Create a model package group

The next step is to create a model package group to manage your trained models. By registering trained models in model packages, you can manage them by version, as shown in the following screenshot. This information allows you to reference previous versions of your models at any time. This process only needs to be done one time when you first train a model, and you can continue to add and update models as long as they declare the same group name.

Model Packages

See the following code:

import boto3
model_package_group_name = 'NCF'
sm_client = boto3.client("sagemaker")
model_package_group_input_dict = {
    "ModelPackageGroupName" : model_package_group_name,
    "ModelPackageGroupDescription" : "Model Package Group"
}
response = sm_client.list_model_package_groups(NameContains=model_package_group_name)
if len(response['ModelPackageGroupSummaryList']) == 0:
create_model_pacakge_group_response = sm_client.create_model_package_group(**model_package_group_input_dict)

Add a trained model to a model package group

The next step is to add a trained model to the model package group you created. In the following code, when you declare the Model class, you get the result of the previous model training step, which creates a dependency between the steps. A step with a declared dependency can only be run if the previous step succeeds. However, you can use the DependsOn option to declare a dependency between steps even if the data is not causally related.

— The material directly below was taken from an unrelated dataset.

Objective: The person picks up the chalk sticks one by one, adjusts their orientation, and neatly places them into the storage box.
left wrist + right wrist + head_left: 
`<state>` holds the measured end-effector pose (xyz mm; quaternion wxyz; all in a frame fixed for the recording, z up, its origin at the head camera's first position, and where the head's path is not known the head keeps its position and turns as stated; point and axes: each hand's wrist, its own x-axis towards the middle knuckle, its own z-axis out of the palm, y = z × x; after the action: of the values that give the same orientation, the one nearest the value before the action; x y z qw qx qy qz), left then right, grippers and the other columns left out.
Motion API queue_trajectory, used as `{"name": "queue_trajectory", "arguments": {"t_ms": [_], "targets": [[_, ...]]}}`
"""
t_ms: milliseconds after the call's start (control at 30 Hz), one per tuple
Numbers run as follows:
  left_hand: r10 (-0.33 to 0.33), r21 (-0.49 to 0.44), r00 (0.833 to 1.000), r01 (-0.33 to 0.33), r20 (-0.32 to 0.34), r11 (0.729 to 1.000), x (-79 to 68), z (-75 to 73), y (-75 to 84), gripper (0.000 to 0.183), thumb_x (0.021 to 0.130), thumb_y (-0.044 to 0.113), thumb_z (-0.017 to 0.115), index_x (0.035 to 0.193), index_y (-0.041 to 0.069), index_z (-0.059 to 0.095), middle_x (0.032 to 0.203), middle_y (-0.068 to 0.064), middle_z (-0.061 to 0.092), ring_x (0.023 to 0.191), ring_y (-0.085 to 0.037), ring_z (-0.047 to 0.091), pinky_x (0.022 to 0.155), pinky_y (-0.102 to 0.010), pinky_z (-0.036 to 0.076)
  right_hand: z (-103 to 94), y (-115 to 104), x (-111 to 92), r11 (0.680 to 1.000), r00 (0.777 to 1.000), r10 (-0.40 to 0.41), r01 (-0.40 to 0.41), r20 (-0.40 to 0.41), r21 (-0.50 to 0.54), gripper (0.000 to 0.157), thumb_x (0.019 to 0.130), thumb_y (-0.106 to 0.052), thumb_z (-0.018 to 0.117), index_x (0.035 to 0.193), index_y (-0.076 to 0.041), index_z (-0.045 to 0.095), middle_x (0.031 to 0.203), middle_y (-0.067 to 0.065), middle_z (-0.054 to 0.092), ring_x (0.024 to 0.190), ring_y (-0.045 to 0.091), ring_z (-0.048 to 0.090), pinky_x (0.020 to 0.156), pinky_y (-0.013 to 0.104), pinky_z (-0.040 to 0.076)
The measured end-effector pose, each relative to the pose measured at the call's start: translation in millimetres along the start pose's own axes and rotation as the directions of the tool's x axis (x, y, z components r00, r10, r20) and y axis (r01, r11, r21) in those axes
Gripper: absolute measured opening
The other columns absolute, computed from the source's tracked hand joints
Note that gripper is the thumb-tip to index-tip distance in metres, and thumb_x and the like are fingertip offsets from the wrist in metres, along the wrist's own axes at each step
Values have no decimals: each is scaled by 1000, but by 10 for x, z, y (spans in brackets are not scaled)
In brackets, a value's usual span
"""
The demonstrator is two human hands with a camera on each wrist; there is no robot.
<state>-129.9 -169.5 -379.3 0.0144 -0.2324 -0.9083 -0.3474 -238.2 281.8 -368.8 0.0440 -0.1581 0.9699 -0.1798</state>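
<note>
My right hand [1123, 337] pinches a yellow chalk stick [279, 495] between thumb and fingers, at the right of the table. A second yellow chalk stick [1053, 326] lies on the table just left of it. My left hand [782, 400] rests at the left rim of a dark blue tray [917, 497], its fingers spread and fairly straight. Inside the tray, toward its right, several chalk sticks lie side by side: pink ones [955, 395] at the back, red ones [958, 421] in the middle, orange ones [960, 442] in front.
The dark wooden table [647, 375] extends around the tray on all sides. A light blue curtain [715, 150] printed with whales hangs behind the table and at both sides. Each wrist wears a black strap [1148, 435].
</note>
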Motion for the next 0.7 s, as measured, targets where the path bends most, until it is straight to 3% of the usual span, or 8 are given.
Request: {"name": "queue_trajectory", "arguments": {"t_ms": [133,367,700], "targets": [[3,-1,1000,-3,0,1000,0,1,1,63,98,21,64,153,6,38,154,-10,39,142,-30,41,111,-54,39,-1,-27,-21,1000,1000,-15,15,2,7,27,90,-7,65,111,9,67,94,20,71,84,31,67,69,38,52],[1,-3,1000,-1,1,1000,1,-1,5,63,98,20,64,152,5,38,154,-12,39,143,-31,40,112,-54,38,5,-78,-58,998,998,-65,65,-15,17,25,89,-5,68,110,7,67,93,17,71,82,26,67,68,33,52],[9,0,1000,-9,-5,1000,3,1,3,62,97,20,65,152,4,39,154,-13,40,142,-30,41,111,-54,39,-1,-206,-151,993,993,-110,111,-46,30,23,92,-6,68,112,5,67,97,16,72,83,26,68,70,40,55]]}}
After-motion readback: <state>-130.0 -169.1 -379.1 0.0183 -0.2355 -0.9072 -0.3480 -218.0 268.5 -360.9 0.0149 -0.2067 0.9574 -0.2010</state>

After the trained model is registered in the model package group, you can use this information to manage and track future model versions, create a real-time SageMaker endpoint, run a batch transform job, and more.

from sagemaker.workflow.model_step import ModelStep
from sagemaker.model import Model

inference_image_uri = '763104351884.dkr.ecr.ap-northeast-2.amazonaws.com/pytorch-inference:1.8.1-gpu-py3'
model = Model(
    image_uri=inference_image_uri,
    model_data = step_train.properties.ModelArtifacts.S3ModelArtifacts,
    role=role,
    sagemaker_session=pipeline_session,
)

register_model_step_args = model.register(
    content_types=["text/csv"],
    response_types=["text/csv"],
    model_package_group_name=model_package_group_name,
    approval_status='Approved',        
)

step_model_registration = ModelStep(
    name="RegisterModel",
    step_args=register_model_step_args
)

Create a SageMaker model

To create a real-time endpoint, an endpoint configuration and model is required. To create a model, you need two basic elements: an S3 address where the model’s artifacts are stored, and the path to the inference Docker image that will run the model’s artifacts.

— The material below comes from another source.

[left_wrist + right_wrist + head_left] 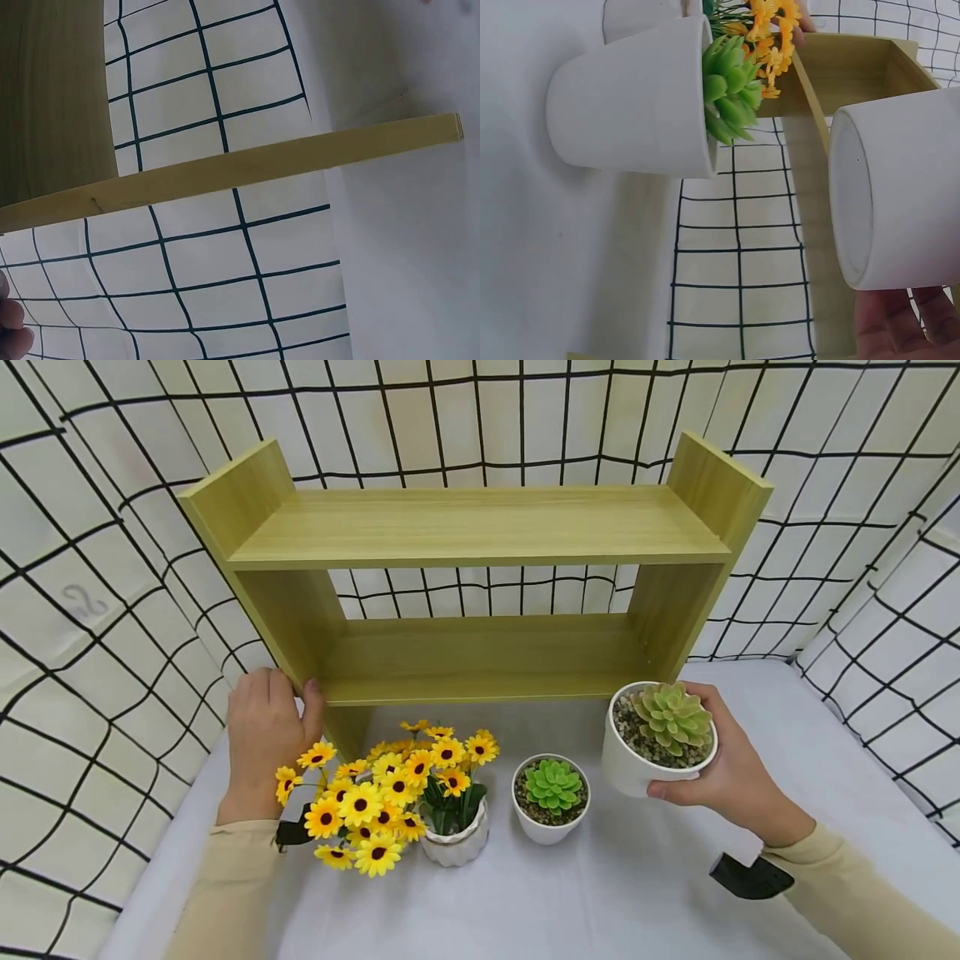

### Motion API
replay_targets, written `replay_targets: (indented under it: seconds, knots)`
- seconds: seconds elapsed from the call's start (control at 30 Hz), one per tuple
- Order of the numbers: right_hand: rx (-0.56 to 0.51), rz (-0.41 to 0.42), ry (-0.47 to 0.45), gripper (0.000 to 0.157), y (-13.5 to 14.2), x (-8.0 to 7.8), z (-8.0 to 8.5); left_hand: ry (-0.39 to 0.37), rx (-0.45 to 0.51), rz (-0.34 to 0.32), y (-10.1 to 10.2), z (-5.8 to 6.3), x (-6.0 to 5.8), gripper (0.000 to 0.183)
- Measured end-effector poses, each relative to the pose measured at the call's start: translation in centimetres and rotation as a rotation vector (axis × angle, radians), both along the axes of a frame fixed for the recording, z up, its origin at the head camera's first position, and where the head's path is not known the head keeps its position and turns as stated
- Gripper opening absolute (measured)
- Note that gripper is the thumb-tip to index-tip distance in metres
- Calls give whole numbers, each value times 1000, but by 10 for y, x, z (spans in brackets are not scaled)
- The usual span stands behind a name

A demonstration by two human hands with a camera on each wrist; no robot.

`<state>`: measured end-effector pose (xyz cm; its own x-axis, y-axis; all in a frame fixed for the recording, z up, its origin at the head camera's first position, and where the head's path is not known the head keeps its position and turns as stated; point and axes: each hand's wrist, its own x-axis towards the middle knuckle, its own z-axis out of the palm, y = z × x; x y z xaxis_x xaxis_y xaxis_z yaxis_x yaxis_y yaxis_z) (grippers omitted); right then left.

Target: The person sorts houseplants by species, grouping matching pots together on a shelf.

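Observation:
My right hand point(731, 764) grips a white pot with a pale green succulent point(667, 727), its thumb across the front of the pot. It is lifted off the cloth, near the right end of the lower board of the wooden shelf point(480, 527). Seen from the right wrist, the pot's round base point(853, 196) faces the camera and the fingers point(900, 322) wrap its far side. My left hand point(270, 735) holds the shelf's left side panel, thumb on the front edge; only its fingertips point(11, 322) show in the left wrist view.
A smaller white pot with a bright green succulent point(551, 797) stands on the white cloth point(585, 902). Left of it are yellow artificial flowers point(375, 806) in a white pot point(457, 839), leaning toward my left wrist. Black wire grid point(517, 435) surrounds the back and sides.

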<state>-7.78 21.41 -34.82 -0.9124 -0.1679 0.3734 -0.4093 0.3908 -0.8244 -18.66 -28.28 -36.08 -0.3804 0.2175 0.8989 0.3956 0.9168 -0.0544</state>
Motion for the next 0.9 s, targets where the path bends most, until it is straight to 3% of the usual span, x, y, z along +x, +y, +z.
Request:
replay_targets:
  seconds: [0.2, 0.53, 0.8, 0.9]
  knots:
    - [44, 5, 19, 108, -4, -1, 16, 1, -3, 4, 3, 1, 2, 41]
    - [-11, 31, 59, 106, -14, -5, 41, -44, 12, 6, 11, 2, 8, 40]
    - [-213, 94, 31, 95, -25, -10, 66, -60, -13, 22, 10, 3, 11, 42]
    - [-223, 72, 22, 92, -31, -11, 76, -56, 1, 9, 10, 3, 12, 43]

When creating a SageMaker model, you must pay attention to the following steps:

  • Provide the result of the model training step, step_train.properties.ModelArtifacts.S3ModelArtifacts, which will be converted to the S3 path where the model artifact is stored, as an argument of the model_data.
  • Because you specified the PyTorchModel class, framework_version, and py_version, you use this information to get the path to the inference Docker image through Amazon ECR. This is the inference Docker image that is used for model deployment. Make sure to enter the same PyTorch framework, Python version, and other details that you used to train the model. This means keeping the same PyTorch and Python versions for training and inference.
  • Provide the inference.py as the entry point script to handle invocations.

This step will set a dependency on the model package registration step you defined via the DependsOn option.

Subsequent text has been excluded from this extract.